Exercise objective =
If a record contains a picture, leave the picture out and transcribe everything else exactly.

Data provided =
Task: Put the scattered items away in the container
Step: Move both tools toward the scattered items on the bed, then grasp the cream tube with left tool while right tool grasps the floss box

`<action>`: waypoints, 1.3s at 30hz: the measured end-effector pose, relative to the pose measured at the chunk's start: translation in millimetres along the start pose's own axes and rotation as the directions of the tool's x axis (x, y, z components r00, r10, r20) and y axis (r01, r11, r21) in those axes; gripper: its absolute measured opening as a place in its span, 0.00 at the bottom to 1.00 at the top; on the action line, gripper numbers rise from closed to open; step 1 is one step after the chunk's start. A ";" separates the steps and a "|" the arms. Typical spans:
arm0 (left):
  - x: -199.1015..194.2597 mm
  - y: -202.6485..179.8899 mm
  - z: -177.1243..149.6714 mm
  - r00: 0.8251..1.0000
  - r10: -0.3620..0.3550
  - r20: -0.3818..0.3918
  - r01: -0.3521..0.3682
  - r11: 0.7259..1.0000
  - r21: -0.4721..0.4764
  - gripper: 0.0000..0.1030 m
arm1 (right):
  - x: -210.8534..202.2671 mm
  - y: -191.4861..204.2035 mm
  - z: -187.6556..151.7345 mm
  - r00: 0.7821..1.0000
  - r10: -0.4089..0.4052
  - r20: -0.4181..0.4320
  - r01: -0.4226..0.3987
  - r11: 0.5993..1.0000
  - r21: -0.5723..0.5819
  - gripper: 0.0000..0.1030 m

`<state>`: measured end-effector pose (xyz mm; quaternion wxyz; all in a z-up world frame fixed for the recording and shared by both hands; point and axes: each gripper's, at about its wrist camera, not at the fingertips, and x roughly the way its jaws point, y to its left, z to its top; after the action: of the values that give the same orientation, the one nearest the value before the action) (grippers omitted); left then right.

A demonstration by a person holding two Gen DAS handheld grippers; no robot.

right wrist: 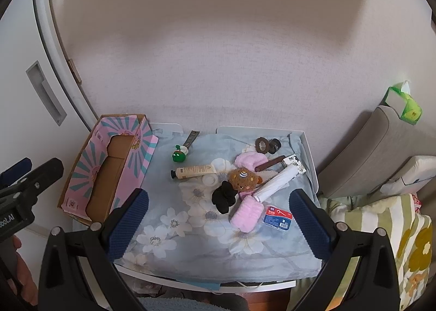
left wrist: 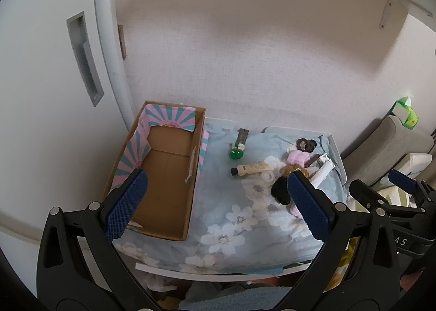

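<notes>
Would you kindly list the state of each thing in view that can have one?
Cardboard box: open-topped, nothing inside.
Left claw: open, holding nothing.
Right claw: open, holding nothing.
Cream tube: capped, lying flat on the cloth.
White folding umbrella: folded, lying across the pile.
Tissue box: open, tissue sticking out.
Blue floss box: lying flat.
</notes>
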<state>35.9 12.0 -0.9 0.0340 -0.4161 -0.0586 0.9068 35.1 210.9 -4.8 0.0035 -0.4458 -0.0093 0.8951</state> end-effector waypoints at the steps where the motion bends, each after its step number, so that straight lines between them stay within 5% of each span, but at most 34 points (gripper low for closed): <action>1: 0.3 -0.9 0.5 1.000 -0.002 0.001 0.002 1.000 0.001 0.99 | -0.9 -0.6 0.5 1.000 0.000 0.002 0.000 1.000 0.002 1.00; 15: 6.2 -13.6 7.2 0.999 -0.042 0.011 0.042 0.998 0.037 0.99 | -5.7 -14.5 2.9 0.999 0.034 0.041 -0.035 0.999 0.018 1.00; 26: 40.5 -45.4 11.1 0.993 -0.112 -0.033 0.116 0.983 0.142 0.99 | -7.7 -79.6 -6.9 0.993 0.041 0.110 -0.037 0.999 -0.039 1.00; 33: 88.9 -70.0 -3.8 0.978 -0.175 -0.115 0.199 0.950 0.241 0.99 | 17.0 -111.1 -30.7 0.996 0.063 0.067 -0.056 0.994 -0.098 1.00; 39: 141.7 -95.2 -9.6 0.953 -0.239 -0.186 0.295 0.873 0.389 0.99 | 57.0 -129.3 -53.9 0.988 0.150 -0.022 -0.151 0.972 -0.180 1.00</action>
<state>-47.8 122.7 -100.7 0.2499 -0.4465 0.0795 0.8555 43.4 341.7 -80.2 -0.1048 -0.4475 -0.0567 0.8863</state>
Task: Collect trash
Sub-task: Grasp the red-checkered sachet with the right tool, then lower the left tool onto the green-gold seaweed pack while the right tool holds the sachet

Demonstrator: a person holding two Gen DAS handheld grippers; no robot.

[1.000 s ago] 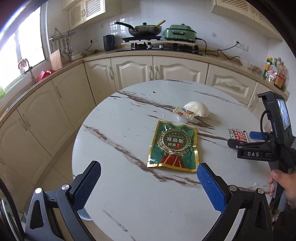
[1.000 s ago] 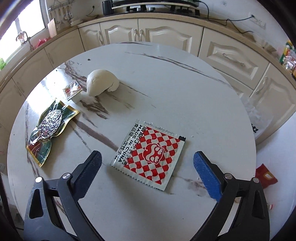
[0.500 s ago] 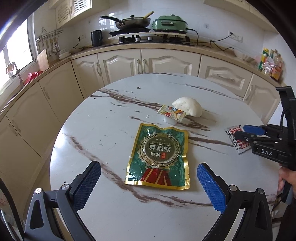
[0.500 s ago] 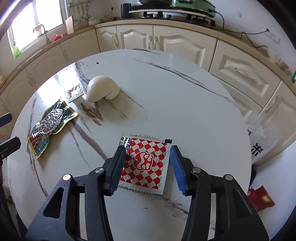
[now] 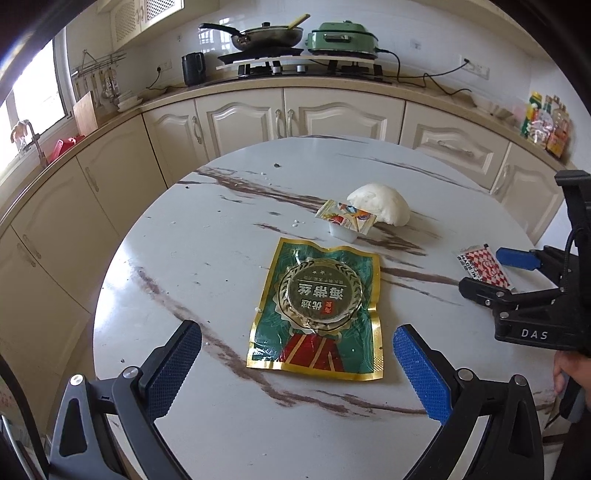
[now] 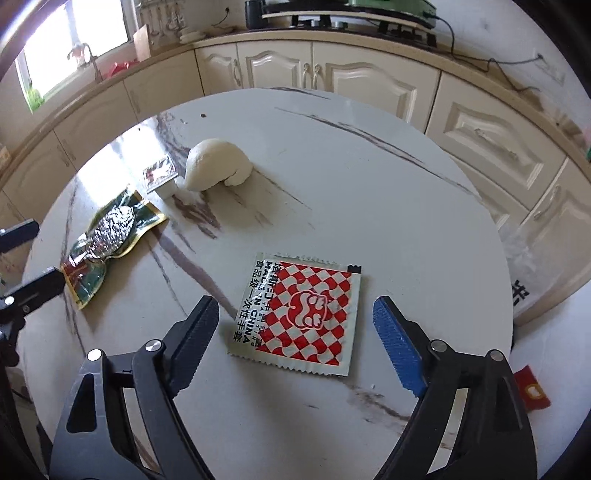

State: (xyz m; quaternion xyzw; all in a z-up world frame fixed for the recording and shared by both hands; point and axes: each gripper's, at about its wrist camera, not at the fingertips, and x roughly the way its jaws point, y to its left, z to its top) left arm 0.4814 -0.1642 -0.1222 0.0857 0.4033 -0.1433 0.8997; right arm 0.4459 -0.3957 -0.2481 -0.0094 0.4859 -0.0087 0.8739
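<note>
A green and gold snack pouch (image 5: pixel 319 306) lies flat on the round marble table (image 5: pixel 221 236), just ahead of my open, empty left gripper (image 5: pixel 297 369). Beyond it stand a small sealed cup (image 5: pixel 345 223) and a crumpled white wad (image 5: pixel 380 203). A red-and-white checkered packet (image 6: pixel 301 308) lies flat between the fingers of my open, empty right gripper (image 6: pixel 303 332). The right gripper (image 5: pixel 498 273) also shows in the left wrist view, over the packet (image 5: pixel 482 266). The pouch (image 6: pixel 107 236), cup (image 6: pixel 162 177) and wad (image 6: pixel 218 166) show in the right wrist view.
Cream cabinets (image 5: pixel 295 114) curve behind the table, with a stove and pan (image 5: pixel 266 35) on the counter. A white bag (image 6: pixel 524 258) stands by the table's right edge. A red wrapper (image 6: pixel 532 387) lies on the floor.
The right gripper narrowed around the checkered packet half a second ago and has opened wide again. The left gripper has shifted, bringing the green pouch more to the centre of its view.
</note>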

Response for this exercise =
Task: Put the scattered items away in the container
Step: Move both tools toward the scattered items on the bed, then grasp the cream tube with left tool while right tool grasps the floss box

`<action>`: waypoints, 1.3s at 30hz: the measured end-effector pose, relative to the pose measured at the chunk's start: translation in millimetres along the start pose's own axes and rotation as the directions of the tool's x axis (x, y, z components r00, r10, r20) and y axis (r01, r11, r21) in those axes; gripper: its absolute measured opening as a place in its span, 0.00 at the bottom to 1.00 at the top; on the action line, gripper numbers rise from closed to open; step 1 is one step after the chunk's start. A ";" separates the steps and a "|" the arms. Typical spans:
arm0 (left):
  - x: -199.1015..194.2597 mm
  - y: -202.6485..179.8899 mm
  - z: -177.1243..149.6714 mm
  - r00: 0.8251..1.0000
  - r10: -0.3620..0.3550
  - r20: -0.3818..0.3918
  - r01: -0.3521..0.3682
  - r11: 0.7259..1.0000
  - r21: -0.4721..0.4764
  - gripper: 0.0000..0.1030 m
arm1 (right):
  - x: -210.8534..202.2671 mm
  - y: -191.4861..204.2035 mm
  - z: -187.6556..151.7345 mm
  - r00: 0.7821..1.0000
  - r10: -0.4089..0.4052
  - r20: -0.4181..0.4320
  - r01: -0.4226..0.3987
  - r11: 0.5993..1.0000
  - r21: -0.5723..0.5819
  - gripper: 0.0000..0.1030 m

`<state>`: measured end-effector pose (xyz mm; quaternion wxyz; all in a z-up world frame fixed for the recording and shared by both hands; point and axes: each gripper's, at about its wrist camera, not at the fingertips, and x roughly the way its jaws point, y to its left, z to its top; after the action: of the values that give the same orientation, the one nearest the value before the action) (grippers omitted); left then right.

A demonstration by a person holding two Gen DAS handheld grippers; no robot.

right wrist: 
left wrist: 

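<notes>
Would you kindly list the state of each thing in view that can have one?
Cardboard box: open-topped, nothing inside.
Left claw: open, holding nothing.
Right claw: open, holding nothing.
Cream tube: capped, lying flat on the cloth.
White folding umbrella: folded, lying across the pile.
Tissue box: open, tissue sticking out.
Blue floss box: lying flat.
</notes>
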<state>35.9 12.0 -0.9 0.0340 -0.4161 -0.0586 0.9068 35.1 210.9 -4.8 0.0035 -0.4458 -0.0093 0.8951</state> end-effector waypoints at the steps where the motion bends, each after its step number, so that straight lines between them stay within 5% of each span, but at most 34 points (gripper low for closed): <action>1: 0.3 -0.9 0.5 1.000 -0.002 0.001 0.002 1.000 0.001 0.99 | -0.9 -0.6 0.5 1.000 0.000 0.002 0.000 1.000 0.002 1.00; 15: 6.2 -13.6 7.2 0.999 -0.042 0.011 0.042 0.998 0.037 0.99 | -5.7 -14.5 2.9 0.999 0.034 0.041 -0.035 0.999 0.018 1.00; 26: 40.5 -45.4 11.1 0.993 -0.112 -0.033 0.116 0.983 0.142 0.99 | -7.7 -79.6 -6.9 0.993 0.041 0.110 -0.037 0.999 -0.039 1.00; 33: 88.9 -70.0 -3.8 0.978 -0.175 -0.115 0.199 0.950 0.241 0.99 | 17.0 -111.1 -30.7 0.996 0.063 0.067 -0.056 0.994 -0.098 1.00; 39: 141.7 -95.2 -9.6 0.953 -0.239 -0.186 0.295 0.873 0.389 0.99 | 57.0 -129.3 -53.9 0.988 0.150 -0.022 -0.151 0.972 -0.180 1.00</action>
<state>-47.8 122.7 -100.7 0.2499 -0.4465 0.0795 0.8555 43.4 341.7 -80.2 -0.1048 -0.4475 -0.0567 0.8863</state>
Task: Collect trash
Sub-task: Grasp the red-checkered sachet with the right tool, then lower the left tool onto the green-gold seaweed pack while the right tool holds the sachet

Demonstrator: a person holding two Gen DAS handheld grippers; no robot.

[1.000 s ago] 
[1.000 s ago] 
[0.500 s ago] 
[0.500 s ago] 
[now] 
[now] 

State: (xyz m; quaternion xyzw; all in a z-up world frame fixed for the recording and shared by both hands; point and axes: each gripper's, at about its wrist camera, not at the fingertips, and x roughly the way its jaws point, y to its left, z to its top) left arm 0.4814 -0.1642 -0.1222 0.0857 0.4033 -0.1433 0.8997; right arm 0.4459 -0.3957 -0.2481 -0.0094 0.4859 -0.0087 0.8739
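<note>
A green and gold snack pouch (image 5: pixel 319 306) lies flat on the round marble table (image 5: pixel 221 236), just ahead of my open, empty left gripper (image 5: pixel 297 369). Beyond it stand a small sealed cup (image 5: pixel 345 223) and a crumpled white wad (image 5: pixel 380 203). A red-and-white checkered packet (image 6: pixel 301 308) lies flat between the fingers of my open, empty right gripper (image 6: pixel 303 332). The right gripper (image 5: pixel 498 273) also shows in the left wrist view, over the packet (image 5: pixel 482 266). The pouch (image 6: pixel 107 236), cup (image 6: pixel 162 177) and wad (image 6: pixel 218 166) show in the right wrist view.
Cream cabinets (image 5: pixel 295 114) curve behind the table, with a stove and pan (image 5: pixel 266 35) on the counter. A white bag (image 6: pixel 524 258) stands by the table's right edge. A red wrapper (image 6: pixel 532 387) lies on the floor.
The right gripper narrowed around the checkered packet half a second ago and has opened wide again. The left gripper has shifted, bringing the green pouch more to the centre of its view.
</note>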

With this, there is nothing more to the exercise.